1) India AI Governance Guidelines: Empowering Ethical and Responsible AI 

Published by IndiaAI, India has launched its draft AI Governance Guidelines, a proportional, future-focused and adaptive framework born from the Government of India’s 2023 recognition of AI’s vast opportunities and risks in a country of scale, socio-economic diversity and strong digital ambitions; an Advisory Group chaired by the Principal Scientific Advisor tasked a Subcommittee to produce actionable recommendations  and after public consultation that drew over 2,500 submissions from government bodies, academia, think tanks, industry associations, private organisations and individuals, a Drafting Committee led by Professor Balaraman Ravindran  with members developed the guidelines through engagement with public feedback, legal precedents, existing literature and international practice; launched in the public domain to both maximise AI’s developmental and economic gains by fostering innovation and large-scale adoption and to mitigate risks that could harm individuals, society and democratic values, the guidelines provide a framework for safe, trustworthy, responsible, inclusive and accountable AI and are organised into four parts  

• Part 1: Key Principles, fairness, accountability, safety, inclusivity and human-centric trustworthiness  

• Part 2: Key Recommendations enablement, regulation and oversight including infrastructure, risk management, accountability and institutional mechanisms such as an AI Governance Group and an AI Safety Institute;  

• Part 3: Action Plan, short, medium and long-term actions including capacity building, risk classification, voluntary commitments and iterative refinement of legal/regulatory measure; and 

• Part 4: Practical Guidelines, sector-specific guidance to encourage responsible practice, self-regulation and proportionate oversight.  

while the scope covers data management, algorithmic transparency, risk classification, responsible use of generative AI, safety and reliability testing, and grievance redressal, emphasising human oversight, capacity building, standard-setting and continuous collaboration among government, academia, industry and civil society to build an, inclusive AI ecosystem that advances innovation while protecting citizens’ rights and ethical standards for sustainable, equitable growth. 

Source- https://indiaai.gov.in/article/india-ai-governance-guidelines-empowering-ethical-and-responsible-ai  

 2) Global Chips, Local Bets: NVIDIA and Qualcomm Boost India’s Deep-Tech Leap 

NVIDIA and Qualcomm Ventures have joined the India Deep Tech Alliance (IDTA), signalling a major shift toward India becoming a creator of core technologies rather than just a talent hub, with combined commitments contributing to a funding pool estimated at $850 million to $2 billion for AI, semiconductors, robotics and advanced manufacturing.
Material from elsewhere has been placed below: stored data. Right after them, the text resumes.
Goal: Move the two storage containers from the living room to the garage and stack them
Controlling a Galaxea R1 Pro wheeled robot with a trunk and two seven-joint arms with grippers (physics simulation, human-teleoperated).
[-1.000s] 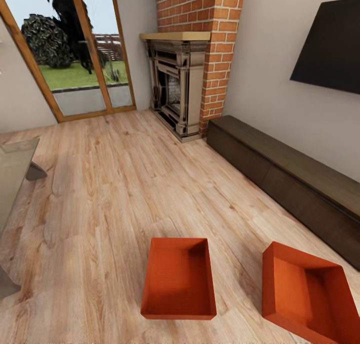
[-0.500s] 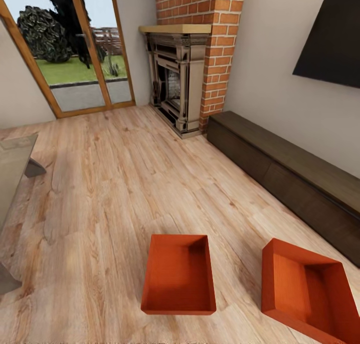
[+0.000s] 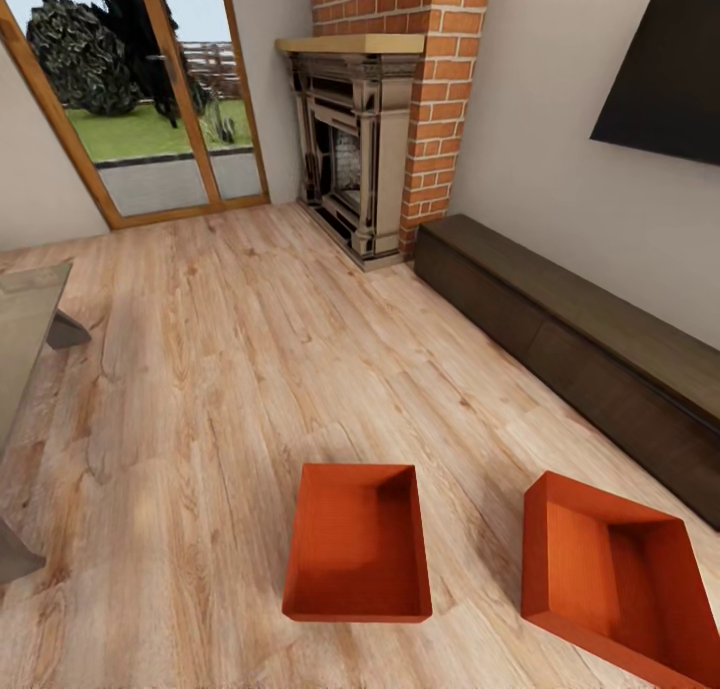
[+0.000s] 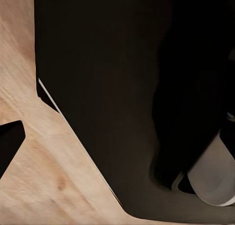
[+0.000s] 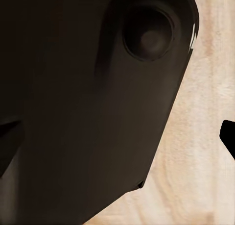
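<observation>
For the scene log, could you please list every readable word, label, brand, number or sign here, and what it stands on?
None: no readable text anywhere.
Left storage container and right storage container: plain orange-red walls.
TV: blank black screen.
Low cabinet and fireplace: unmarked.

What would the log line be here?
room: living room | containers: both on wood floor, apart, empty | carried: none

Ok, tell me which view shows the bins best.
Head view: both bins sit open-topped on the wood floor, apart. The wrist views give dark robot bodywork and floor planks.
</observation>
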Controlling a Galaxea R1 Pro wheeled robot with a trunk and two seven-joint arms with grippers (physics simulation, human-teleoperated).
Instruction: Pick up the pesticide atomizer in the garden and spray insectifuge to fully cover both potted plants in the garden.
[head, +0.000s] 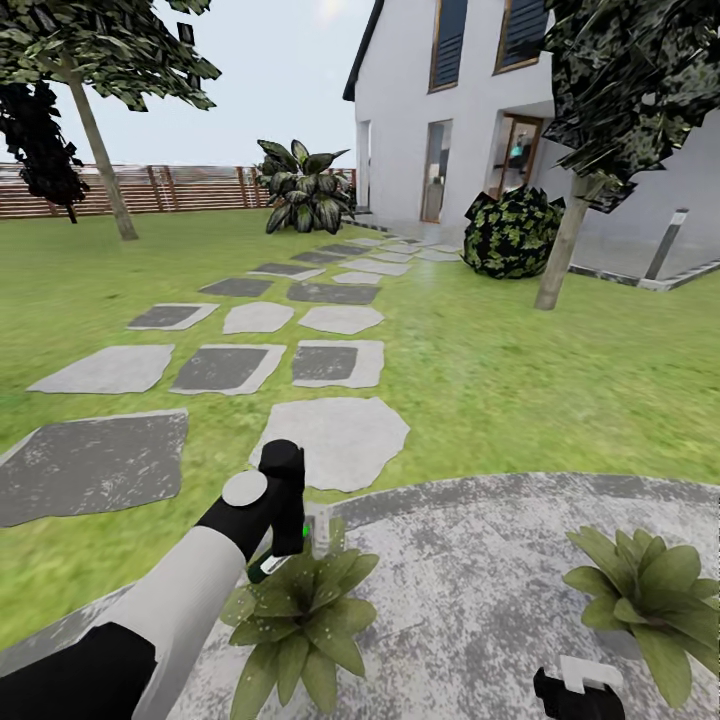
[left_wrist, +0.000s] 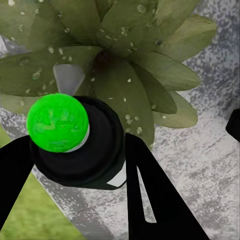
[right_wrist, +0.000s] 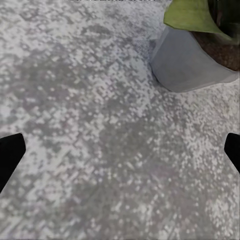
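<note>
The left gripper (head: 283, 548), black at the end of a white and black arm, hangs just above the nearer of the 2 potted plants (head: 297, 620), a low rosette of broad pointed green leaves with pale speckles standing on the round grey mottled paved patio (head: 470, 570) at its edge toward the lawn. In the left wrist view the 2 black fingers (left_wrist: 150, 185) are pinched on either side of the pesticide atomizer (left_wrist: 80, 145), a slim bottle seen from above with a black top and a bright green round cap; a corner of its white label shows below the collar. The bottle sits directly over the speckled leaves (left_wrist: 125, 75), whose surfaces carry pale droplets. The 2nd potted plant (head: 650, 595) stands well apart from the 1st, on the same patio toward the robot's right. The right gripper (head: 578, 692) is low near that plant; in the right wrist view its dark fingertips (right_wrist: 10, 152) are spread wide over bare paving, with the small grey pot (right_wrist: 187, 67) near them. Beyond the patio, grey stepping stones (head: 340, 440) cross the green lawn (head: 560, 380) toward a white house (head: 450, 100) and a brown slatted fence (head: 180, 188).
</note>
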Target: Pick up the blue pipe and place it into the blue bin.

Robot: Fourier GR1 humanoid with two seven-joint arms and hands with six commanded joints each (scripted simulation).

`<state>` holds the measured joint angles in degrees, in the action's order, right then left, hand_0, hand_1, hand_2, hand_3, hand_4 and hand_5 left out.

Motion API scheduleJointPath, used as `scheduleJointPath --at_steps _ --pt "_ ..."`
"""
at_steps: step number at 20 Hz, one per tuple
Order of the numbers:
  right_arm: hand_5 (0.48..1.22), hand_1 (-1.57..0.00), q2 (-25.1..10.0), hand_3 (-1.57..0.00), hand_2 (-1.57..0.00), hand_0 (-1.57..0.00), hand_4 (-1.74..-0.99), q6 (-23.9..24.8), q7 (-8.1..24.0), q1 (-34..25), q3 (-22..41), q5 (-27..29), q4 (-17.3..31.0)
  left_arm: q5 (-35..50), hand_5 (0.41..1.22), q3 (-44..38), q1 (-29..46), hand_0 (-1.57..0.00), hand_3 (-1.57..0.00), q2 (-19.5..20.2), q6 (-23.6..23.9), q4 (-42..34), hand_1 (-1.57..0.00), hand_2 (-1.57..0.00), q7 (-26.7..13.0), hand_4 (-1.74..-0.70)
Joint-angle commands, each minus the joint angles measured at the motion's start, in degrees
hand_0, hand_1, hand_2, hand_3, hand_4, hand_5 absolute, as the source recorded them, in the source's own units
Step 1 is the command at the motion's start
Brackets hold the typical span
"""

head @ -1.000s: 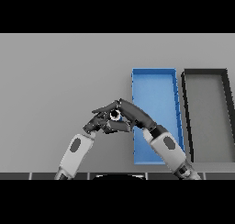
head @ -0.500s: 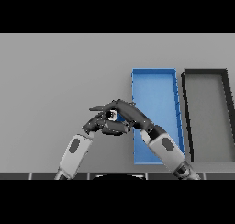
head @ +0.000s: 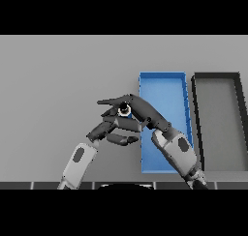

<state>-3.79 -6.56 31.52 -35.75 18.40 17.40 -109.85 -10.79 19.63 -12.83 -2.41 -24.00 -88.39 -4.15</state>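
On the grey tabletop [head: 58, 85] I see two long bins side by side toward the right edge. The blue bin [head: 164, 92] stands just left of the dark bin [head: 220, 124], their long walls near each other but apart, and the dark one runs close to the tabletop's right edge. My right arm comes up from the lower edge and crosses over the blue bin's near left corner. My right hand [head: 143, 111] sits just outside the blue bin's left wall, fingers curled around a small object with a pale round end, which I take to be the blue pipe [head: 124, 109]; its colour I cannot make out. The pipe is outside the bin, beside its left wall. My left hand [head: 114, 128] lies directly under and against the right one, fingers relaxed and stretched toward the bin, not wrapped round anything I can see.
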Motion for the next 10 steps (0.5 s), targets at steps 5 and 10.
scheduleJointPath --at_steps 5,10 --pt "1.221 -1.57 -3.9 -1.57 -1.57 -1.57 -1.741 0.6 2.6 -12.6 -8.9 11.4 2.2 0.9 0.437 -0.1 -0.3 0.00 0.00 -0.2 -0.9 0.2 0.00 0.00 -1.2 -0.91" --pt "1.221 -1.57 -13.0 -1.57 -1.57 -1.57 -1.741 6.6 2.7 -21.2 -18.0 8.2 8.0 0.4 0.428 -0.1 0.2 0.00 0.00 0.3 -0.6 -0.7 0.00 0.00 -1.8 -0.89"
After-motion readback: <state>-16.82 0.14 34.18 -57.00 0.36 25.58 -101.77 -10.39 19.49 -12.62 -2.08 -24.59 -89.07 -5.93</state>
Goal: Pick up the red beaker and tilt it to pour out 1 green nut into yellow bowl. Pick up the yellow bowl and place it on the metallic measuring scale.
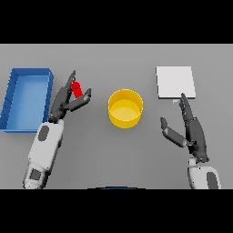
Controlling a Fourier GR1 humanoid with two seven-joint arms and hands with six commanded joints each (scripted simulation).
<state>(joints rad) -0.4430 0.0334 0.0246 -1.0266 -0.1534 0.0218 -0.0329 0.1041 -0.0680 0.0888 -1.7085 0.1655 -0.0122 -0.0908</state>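
Observation:
The red beaker stands left of the table's middle, partly hidden by my left hand. That hand reaches up from the lower left; its straight fingers lie along the beaker's left side and its thumb lies to the beaker's lower right, open around it. I cannot see any green nut inside. The yellow bowl sits at the centre, upright and apparently holding nothing. The metallic measuring scale is a pale square plate at the back right. My right hand is open, with its fingertips near the scale's front edge.
A blue rectangular bin lies along the left edge of the table, just left of my left arm. Bare grey table separates the bowl from the scale.

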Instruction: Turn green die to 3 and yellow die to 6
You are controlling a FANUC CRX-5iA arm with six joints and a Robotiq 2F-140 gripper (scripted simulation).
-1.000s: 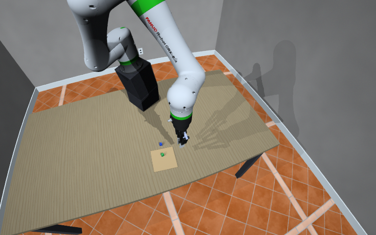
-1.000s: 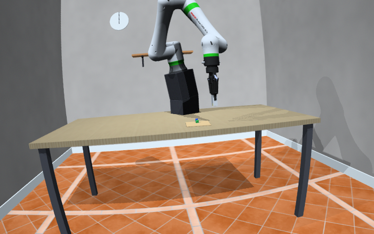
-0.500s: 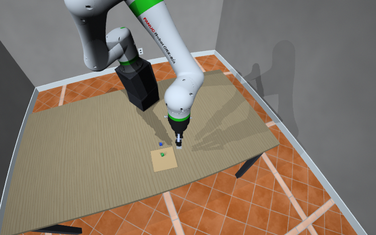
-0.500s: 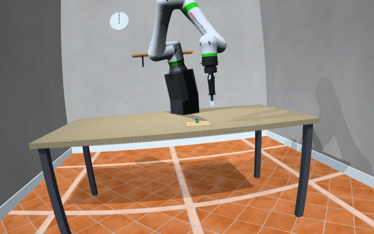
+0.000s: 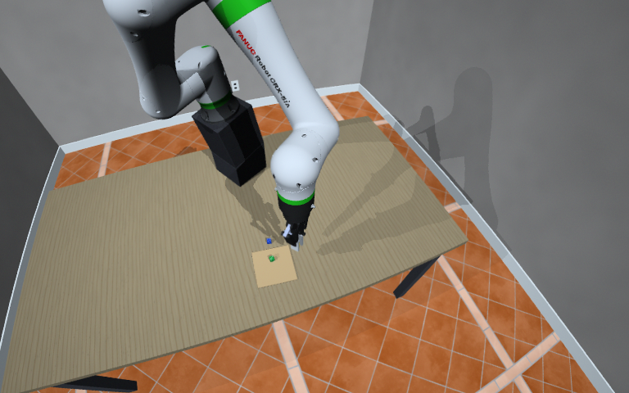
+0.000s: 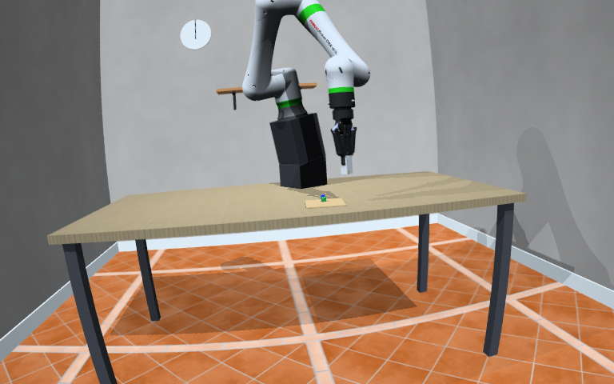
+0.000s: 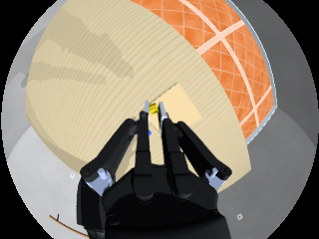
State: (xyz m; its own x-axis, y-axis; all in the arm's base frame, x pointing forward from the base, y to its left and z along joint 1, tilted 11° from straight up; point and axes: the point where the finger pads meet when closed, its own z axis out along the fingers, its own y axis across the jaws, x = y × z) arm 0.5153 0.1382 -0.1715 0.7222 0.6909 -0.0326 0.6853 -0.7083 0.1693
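Observation:
My gripper point(image 5: 296, 245) point(image 6: 346, 169) point(image 7: 153, 107) is shut on the yellow die point(image 7: 154, 109) and holds it above the table, near the mat's back right corner in the top view. The yellow die shows several dark pips in the wrist view; its face numbers are too small to tell. The green die point(image 5: 271, 258) point(image 6: 323, 199) sits on the tan mat point(image 5: 278, 274) point(image 6: 336, 204) point(image 7: 183, 106), toward its back edge; it does not show in the wrist view. The blue die point(image 5: 269, 241) point(image 6: 322, 194) point(image 7: 150, 132) lies on the table just behind the mat. Its pips are unreadable.
The wooden table point(image 5: 138, 277) point(image 6: 203, 213) point(image 7: 110, 95) carries the mat and the dark robot pedestal point(image 5: 238, 152) point(image 6: 301, 149) behind it. The table's front edge runs in front of the mat. The arm's shadows fall across the table.

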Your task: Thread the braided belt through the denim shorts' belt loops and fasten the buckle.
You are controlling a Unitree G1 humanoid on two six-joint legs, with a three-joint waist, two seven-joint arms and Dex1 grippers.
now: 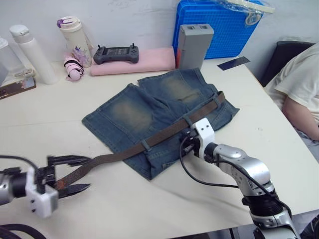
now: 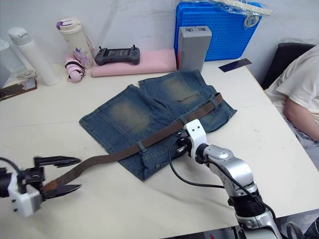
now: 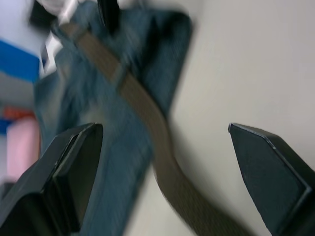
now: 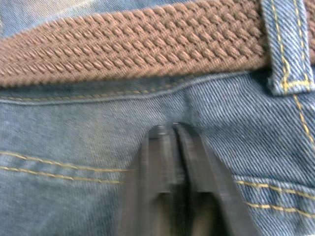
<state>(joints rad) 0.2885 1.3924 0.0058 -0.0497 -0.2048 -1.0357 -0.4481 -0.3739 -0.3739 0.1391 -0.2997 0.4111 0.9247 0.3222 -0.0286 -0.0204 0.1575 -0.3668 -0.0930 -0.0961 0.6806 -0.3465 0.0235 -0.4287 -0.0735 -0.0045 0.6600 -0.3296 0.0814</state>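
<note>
Nearest us, our left gripper (image 1: 70, 174) hangs released at about 7 o'clock on the bench (image 1: 60, 109), its two fingers straddling the free end of the braided belt (image 1: 149, 140) without pinching it. Our right gripper (image 4: 173, 135) is clenched on nothing, its tips pressed to the denim shorts (image 1: 129, 112) just under the waistband. The belt runs from 7 o'clock up toward 2 o'clock, already passing under at least two belt loops (image 1: 145, 145).

We judge the main risk to be pulling the strap with the left arm while the shorts are pinned at only one spot: the cloth could bunch or swivel, or the strap could slide back out of a loop. A loose grasp on the belt end could also slip. We cannot make out the buckle.

Around the rim sit a blue crate (image 1: 219, 27), a grey box (image 1: 194, 45), a pink pad (image 1: 134, 62) carrying a controller (image 1: 115, 54), and bottles (image 1: 75, 40) from 10 to 1 o'clock, all well apart from the shorts. A seated person (image 1: 299, 89) is close at 3 o'clock.
</note>
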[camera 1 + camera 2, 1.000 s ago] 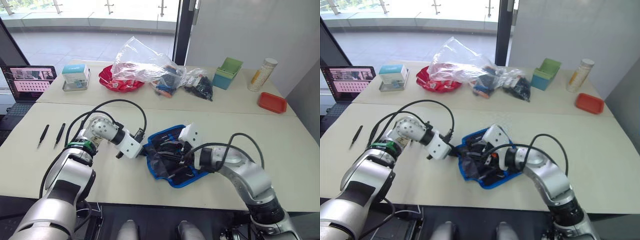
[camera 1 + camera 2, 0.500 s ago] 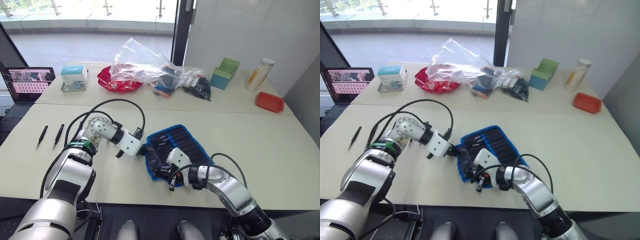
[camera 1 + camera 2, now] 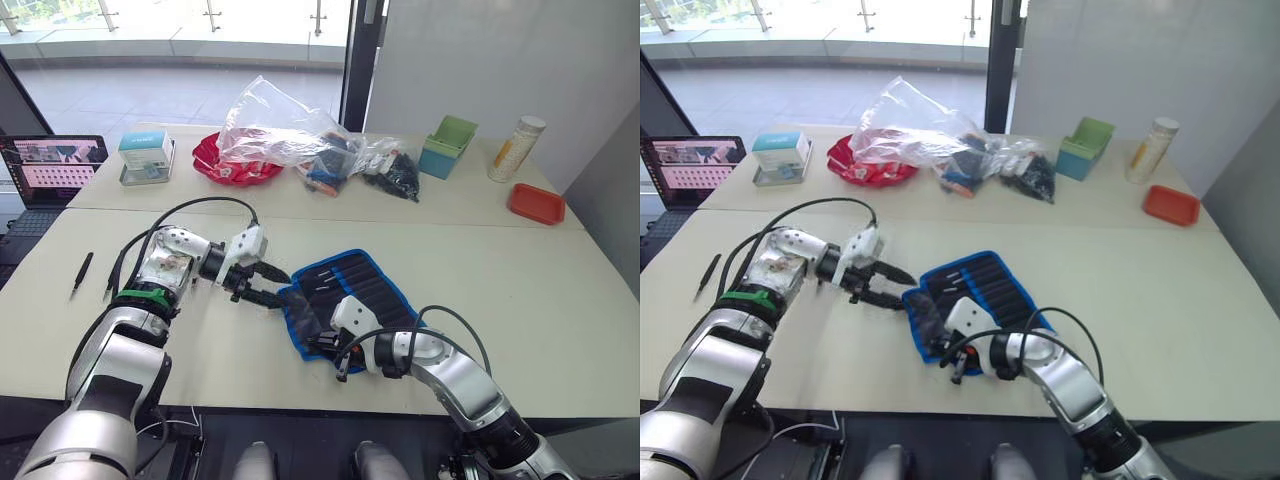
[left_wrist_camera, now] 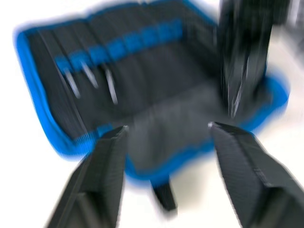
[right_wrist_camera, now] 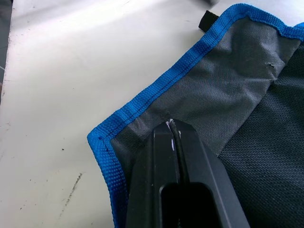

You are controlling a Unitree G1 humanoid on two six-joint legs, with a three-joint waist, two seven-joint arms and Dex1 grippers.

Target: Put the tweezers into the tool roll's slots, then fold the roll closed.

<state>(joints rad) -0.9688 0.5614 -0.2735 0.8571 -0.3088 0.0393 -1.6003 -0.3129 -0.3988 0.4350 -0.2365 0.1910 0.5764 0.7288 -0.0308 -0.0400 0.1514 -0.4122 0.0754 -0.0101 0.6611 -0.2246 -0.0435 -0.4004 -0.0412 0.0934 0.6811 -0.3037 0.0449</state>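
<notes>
Left gripper (image 3: 268,283) has turned toward the tool roll (image 3: 350,295) since 0.5 s ago, jaws apart, empty. Right gripper (image 5: 173,137) stays pressed together over the roll's near flap. 2 tweezers (image 3: 82,272) lie far left, unslotted; folding looks premature.

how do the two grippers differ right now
The left gripper is open, beside the tool roll's left edge and empty. The right gripper is shut, its tips on the roll's grey flap near the blue corner. Both are at the roll.
</notes>
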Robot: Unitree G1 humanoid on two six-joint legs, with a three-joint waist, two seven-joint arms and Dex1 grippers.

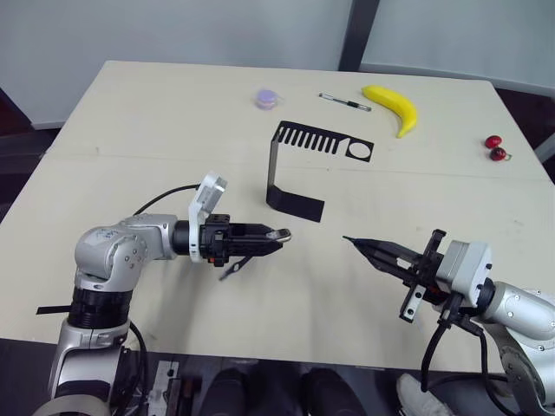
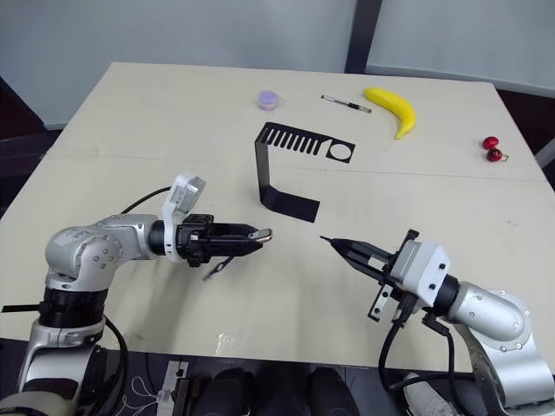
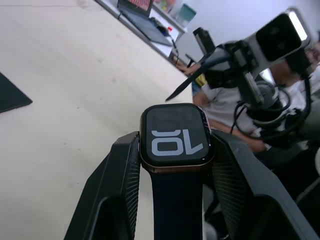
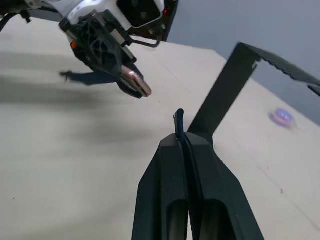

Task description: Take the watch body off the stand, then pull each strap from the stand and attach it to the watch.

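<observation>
Attachment of the second strap point(image 4: 179, 120) was in hand: right gripper point(image 1: 362, 245) clamped it, left gripper point(image 1: 276, 236) clamped the watch body point(image 3: 174, 134), one strap already fitted. Next, I judged, the strap's end needed lining up with the body's free slot toward nine o'clock; the stand point(image 1: 295, 165) at twelve stood bare.

We see a cream desk point(image 1: 173, 113) carrying a black stand point(image 1: 299, 169), a yellow banana point(image 1: 395, 106), two red cherries point(image 1: 496, 147), a lilac disc point(image 1: 268, 98) and a black-and-silver pen point(image 1: 343, 101). The watch body point(image 3: 175, 135) shows pale digits on a dark screen, rose-gold rim, navy strap point(image 3: 177, 205).
</observation>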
Their backing strengthens not only research and product development but also the deep-tech infrastructure powering India’s digital economy from payments and streaming to gaming and education while India accelerates data-centre expansion and GPU-ready facilities to meet rising AI demands. Supported by policy tailwinds like the ₹76,000 crore Semiconductor Mission, the Anusandhan NRF’s ₹1 lakh crore RDI scheme, and draft AI and synthetic-media regulations. 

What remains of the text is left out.